■ **TASK BRIEF**: Count, in the listing that follows, every line containing the word "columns". Give the number by itself.

*** Opening of DATASET CONTENT ***

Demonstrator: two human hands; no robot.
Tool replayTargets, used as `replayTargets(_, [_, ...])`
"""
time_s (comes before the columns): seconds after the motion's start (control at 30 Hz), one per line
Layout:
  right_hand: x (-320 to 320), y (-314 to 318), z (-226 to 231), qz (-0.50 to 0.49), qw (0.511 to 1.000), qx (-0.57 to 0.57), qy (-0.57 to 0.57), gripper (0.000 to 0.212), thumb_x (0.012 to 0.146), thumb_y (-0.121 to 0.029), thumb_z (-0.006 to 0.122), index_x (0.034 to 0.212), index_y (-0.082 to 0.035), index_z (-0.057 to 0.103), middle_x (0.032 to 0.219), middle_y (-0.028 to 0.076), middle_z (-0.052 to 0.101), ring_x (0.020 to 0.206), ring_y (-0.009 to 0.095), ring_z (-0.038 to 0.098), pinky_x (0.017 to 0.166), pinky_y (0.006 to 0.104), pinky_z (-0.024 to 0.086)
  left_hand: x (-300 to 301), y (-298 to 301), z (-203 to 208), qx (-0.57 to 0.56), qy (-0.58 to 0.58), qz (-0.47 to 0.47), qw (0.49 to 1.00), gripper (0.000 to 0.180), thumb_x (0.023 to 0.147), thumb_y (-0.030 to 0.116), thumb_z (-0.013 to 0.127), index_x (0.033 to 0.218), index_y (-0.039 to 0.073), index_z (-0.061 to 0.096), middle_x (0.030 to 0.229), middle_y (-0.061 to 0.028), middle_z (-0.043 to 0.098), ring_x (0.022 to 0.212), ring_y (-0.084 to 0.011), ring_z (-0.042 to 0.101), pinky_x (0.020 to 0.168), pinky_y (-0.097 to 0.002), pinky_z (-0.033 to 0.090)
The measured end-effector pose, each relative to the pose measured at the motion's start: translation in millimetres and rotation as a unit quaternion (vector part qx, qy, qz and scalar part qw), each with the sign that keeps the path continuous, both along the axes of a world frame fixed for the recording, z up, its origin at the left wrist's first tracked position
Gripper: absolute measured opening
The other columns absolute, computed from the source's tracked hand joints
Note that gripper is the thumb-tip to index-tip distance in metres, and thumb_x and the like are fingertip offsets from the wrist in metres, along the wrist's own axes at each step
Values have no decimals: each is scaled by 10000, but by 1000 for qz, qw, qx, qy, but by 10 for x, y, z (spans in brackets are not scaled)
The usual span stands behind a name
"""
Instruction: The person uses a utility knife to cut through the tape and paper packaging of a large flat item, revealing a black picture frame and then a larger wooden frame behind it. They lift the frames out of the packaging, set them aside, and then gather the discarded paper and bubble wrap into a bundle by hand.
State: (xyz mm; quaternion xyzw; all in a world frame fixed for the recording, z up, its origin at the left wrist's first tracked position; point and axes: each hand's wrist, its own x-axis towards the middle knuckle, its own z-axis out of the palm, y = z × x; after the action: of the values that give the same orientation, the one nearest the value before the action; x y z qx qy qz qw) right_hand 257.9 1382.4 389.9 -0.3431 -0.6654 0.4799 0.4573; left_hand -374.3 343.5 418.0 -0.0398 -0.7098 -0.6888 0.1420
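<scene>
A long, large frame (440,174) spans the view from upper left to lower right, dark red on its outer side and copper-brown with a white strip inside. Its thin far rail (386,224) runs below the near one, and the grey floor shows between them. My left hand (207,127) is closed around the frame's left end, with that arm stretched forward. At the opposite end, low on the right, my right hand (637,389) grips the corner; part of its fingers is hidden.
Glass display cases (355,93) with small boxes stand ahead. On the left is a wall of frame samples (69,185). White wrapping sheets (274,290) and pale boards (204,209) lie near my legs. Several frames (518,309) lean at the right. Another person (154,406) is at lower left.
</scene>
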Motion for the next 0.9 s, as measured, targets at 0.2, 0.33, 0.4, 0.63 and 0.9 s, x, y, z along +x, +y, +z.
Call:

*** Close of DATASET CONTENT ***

■ **EXERCISE SOLUTION**: 2